Your task is to filter the entries and copy every line containing the string "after".

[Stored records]
• • • • •
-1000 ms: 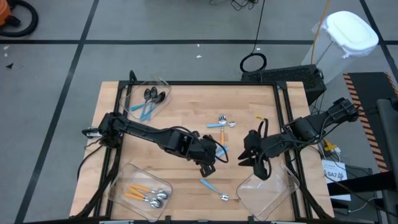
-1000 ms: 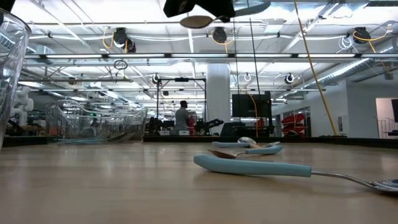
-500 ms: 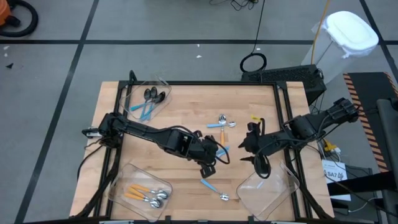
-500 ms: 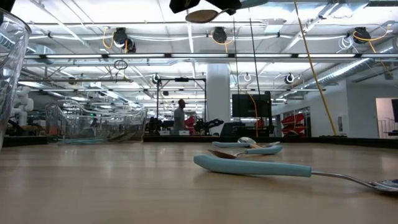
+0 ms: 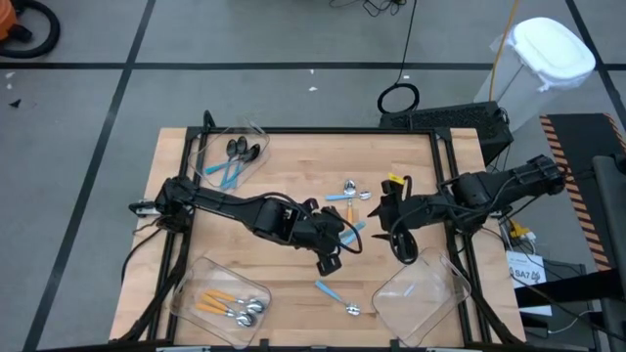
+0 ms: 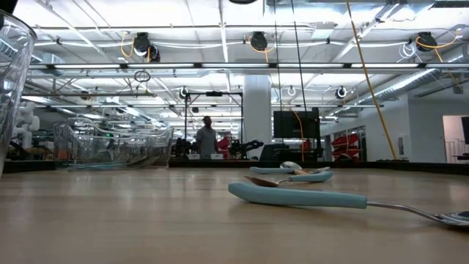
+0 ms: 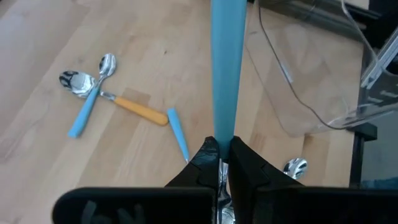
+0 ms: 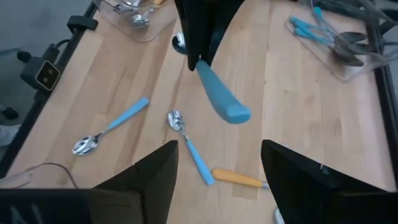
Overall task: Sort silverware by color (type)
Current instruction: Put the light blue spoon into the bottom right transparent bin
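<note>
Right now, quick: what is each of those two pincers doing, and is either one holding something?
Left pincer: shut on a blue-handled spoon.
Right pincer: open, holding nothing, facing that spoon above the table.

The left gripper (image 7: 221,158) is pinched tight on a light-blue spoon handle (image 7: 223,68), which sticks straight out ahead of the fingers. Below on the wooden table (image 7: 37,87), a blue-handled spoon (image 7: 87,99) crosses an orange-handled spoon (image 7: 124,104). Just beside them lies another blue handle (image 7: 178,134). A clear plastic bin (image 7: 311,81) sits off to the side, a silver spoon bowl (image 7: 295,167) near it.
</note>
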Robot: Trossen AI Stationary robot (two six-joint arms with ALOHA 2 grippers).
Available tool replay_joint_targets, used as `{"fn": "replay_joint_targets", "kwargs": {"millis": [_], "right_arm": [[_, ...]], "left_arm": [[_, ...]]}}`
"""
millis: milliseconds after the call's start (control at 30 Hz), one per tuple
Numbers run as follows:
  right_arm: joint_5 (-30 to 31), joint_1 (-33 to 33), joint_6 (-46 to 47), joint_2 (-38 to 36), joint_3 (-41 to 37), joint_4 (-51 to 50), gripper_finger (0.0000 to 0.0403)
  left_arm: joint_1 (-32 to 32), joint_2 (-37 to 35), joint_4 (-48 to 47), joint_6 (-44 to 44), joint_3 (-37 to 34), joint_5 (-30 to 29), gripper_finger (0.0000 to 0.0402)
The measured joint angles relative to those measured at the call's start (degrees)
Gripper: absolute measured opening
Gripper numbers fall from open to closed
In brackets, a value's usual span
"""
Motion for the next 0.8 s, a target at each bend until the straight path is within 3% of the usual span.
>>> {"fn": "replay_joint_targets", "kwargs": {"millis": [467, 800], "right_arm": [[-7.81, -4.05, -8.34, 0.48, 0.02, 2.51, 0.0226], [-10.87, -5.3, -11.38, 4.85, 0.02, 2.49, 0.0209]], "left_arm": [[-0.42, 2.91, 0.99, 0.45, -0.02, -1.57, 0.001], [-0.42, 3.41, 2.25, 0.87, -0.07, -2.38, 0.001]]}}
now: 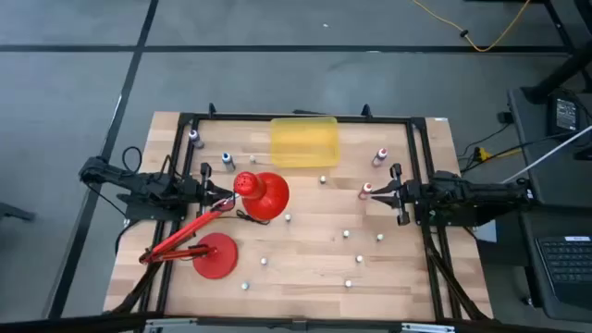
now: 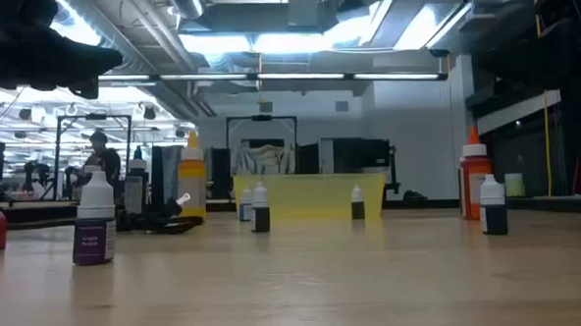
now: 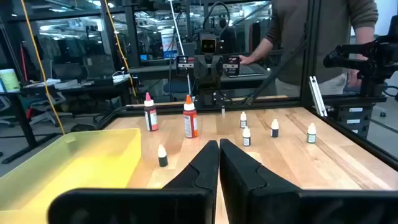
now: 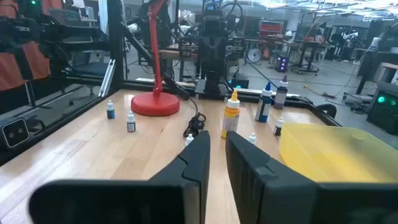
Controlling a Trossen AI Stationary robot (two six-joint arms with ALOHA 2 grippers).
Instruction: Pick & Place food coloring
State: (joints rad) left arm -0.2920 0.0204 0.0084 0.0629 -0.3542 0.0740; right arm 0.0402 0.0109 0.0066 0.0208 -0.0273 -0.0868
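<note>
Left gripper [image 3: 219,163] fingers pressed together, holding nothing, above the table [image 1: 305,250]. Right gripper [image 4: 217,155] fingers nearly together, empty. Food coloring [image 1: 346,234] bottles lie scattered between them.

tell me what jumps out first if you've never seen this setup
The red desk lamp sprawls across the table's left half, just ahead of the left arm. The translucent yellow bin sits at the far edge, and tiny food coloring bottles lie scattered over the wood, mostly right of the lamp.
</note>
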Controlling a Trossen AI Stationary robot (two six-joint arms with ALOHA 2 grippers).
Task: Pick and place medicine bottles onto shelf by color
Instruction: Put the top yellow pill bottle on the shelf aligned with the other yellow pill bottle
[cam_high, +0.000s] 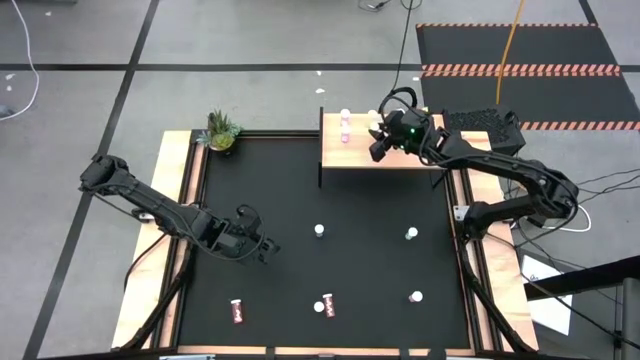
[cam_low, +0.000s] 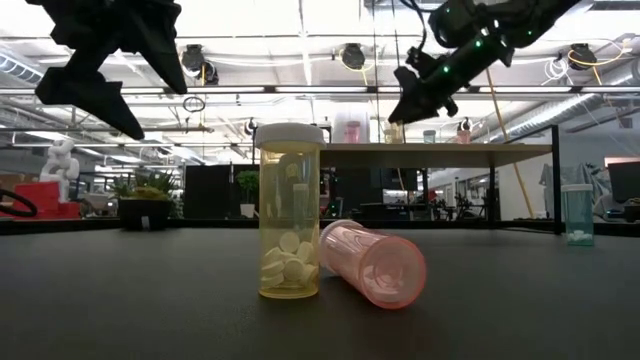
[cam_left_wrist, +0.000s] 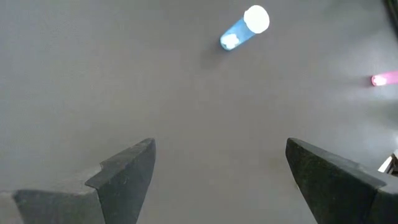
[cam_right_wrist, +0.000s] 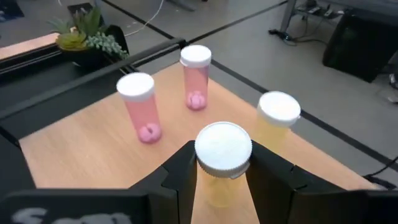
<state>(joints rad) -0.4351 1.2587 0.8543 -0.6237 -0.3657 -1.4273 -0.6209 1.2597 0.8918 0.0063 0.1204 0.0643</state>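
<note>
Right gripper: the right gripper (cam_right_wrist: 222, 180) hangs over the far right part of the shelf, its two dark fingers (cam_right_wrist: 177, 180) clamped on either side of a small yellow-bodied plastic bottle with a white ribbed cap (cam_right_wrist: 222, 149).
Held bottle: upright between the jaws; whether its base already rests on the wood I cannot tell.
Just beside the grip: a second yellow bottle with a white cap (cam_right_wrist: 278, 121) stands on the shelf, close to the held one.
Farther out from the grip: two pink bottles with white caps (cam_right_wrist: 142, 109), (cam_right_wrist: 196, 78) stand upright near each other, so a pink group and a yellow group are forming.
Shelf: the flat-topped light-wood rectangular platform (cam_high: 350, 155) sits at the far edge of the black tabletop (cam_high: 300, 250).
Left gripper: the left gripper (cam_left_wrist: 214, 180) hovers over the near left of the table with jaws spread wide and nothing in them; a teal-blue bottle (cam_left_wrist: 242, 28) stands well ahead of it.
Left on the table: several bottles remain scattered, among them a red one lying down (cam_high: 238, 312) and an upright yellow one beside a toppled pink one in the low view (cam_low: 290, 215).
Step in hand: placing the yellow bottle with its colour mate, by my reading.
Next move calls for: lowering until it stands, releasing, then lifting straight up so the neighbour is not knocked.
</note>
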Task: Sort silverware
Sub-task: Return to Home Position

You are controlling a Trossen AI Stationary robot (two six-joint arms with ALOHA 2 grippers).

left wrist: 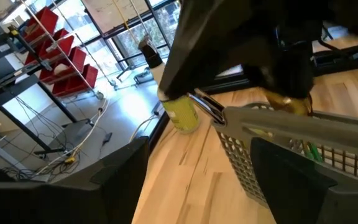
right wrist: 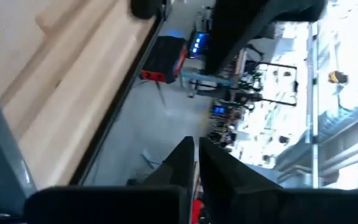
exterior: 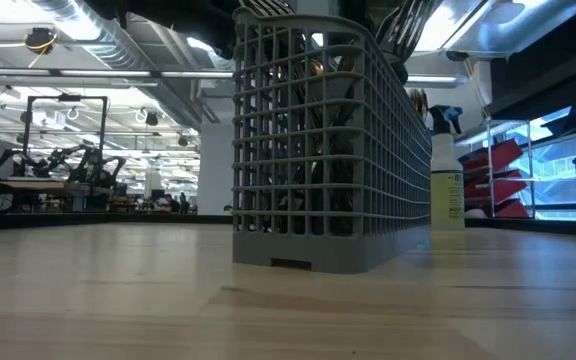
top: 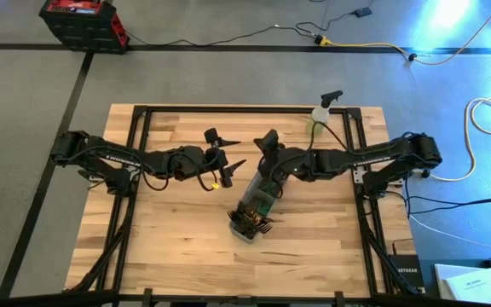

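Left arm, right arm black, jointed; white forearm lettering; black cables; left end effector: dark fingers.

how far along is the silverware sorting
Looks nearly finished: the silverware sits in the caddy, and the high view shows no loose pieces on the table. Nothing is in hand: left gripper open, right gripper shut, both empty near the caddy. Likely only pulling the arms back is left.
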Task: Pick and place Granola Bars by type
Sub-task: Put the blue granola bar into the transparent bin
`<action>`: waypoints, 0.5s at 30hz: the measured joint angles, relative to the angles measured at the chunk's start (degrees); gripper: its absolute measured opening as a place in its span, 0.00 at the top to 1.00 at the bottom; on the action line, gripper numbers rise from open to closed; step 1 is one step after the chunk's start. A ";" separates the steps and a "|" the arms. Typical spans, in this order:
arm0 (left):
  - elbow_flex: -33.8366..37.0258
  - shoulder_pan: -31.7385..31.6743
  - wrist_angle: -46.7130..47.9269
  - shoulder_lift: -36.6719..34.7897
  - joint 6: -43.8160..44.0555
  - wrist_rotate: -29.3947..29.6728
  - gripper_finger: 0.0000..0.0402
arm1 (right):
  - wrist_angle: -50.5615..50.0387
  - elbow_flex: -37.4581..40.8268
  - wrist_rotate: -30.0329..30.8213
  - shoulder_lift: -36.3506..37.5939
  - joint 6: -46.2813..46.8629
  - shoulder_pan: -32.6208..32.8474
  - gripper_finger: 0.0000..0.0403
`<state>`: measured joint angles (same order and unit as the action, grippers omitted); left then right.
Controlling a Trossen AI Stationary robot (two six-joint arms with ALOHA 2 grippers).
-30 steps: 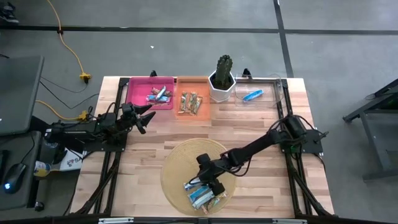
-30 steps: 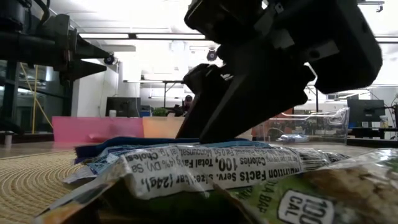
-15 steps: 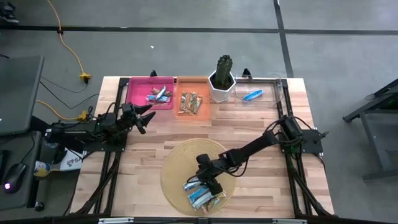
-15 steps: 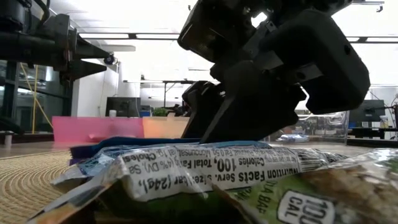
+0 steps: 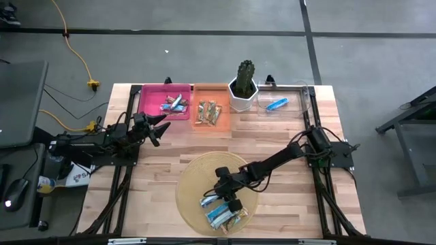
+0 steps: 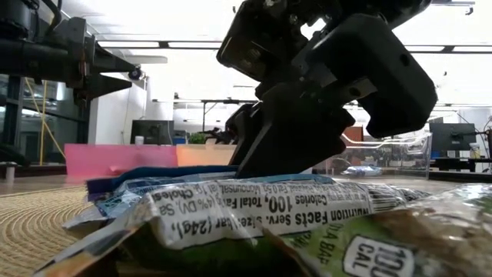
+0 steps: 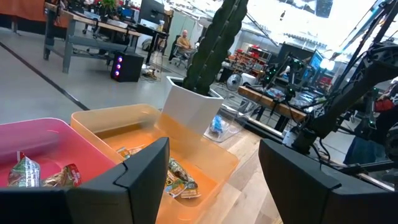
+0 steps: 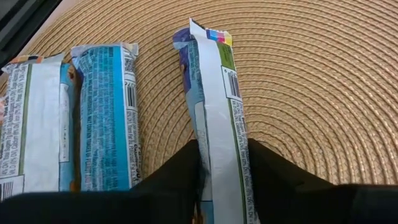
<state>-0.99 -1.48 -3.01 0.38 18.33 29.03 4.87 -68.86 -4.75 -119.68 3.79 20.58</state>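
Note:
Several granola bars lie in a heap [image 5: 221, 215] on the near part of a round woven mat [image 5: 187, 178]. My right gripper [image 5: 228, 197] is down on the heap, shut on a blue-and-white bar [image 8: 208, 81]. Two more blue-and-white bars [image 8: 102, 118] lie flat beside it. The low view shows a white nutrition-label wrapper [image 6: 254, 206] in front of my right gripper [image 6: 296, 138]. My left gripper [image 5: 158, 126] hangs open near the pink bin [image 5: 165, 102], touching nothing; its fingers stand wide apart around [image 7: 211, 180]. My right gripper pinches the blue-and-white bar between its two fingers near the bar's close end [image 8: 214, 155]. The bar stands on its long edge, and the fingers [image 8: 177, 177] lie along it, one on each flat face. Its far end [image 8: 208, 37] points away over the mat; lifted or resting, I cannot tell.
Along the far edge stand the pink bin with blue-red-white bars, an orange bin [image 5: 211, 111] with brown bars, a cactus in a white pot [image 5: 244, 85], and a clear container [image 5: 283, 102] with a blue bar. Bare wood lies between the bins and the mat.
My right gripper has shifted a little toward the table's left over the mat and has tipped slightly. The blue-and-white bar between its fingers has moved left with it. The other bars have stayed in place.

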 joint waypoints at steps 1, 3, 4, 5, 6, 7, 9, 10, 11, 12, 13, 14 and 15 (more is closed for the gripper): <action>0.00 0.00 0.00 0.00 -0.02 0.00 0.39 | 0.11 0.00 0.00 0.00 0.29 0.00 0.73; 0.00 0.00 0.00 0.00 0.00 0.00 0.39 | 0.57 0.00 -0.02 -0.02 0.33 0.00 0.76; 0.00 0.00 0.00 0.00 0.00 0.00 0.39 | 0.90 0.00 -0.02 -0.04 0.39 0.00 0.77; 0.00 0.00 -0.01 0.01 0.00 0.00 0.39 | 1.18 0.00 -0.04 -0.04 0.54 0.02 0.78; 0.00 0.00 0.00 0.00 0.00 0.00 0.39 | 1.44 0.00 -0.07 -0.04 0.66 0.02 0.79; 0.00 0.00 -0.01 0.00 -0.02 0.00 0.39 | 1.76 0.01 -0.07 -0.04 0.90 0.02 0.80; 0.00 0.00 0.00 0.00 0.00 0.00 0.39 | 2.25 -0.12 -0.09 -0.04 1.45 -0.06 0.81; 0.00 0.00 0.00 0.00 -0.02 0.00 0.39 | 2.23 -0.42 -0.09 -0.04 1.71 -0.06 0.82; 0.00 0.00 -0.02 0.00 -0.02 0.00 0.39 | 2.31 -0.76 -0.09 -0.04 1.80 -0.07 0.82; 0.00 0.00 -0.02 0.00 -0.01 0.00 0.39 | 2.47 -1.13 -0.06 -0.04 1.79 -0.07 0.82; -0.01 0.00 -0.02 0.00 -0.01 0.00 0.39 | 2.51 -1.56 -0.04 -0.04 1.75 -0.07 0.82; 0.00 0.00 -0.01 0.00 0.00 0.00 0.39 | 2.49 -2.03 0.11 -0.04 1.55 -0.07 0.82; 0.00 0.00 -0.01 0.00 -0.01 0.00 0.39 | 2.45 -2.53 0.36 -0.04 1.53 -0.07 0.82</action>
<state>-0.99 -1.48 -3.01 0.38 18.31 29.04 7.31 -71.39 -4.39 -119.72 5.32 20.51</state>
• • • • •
# THE COMPLETED TASK
millis: milliseconds after the call's start (control at 30 Hz), one per tuple
`<action>`: waypoints, 0.5s at 30hz: the measured joint angles, relative to the angles measured at the chunk's start (degrees); gripper: its absolute measured opening as a place in its span, 0.00 at the top to 1.00 at the bottom; on the action line, gripper numbers rise from open to closed; step 1 is one step after the chunk's start. A ";" separates the steps and a "|" the arms. Typical spans, in this order:

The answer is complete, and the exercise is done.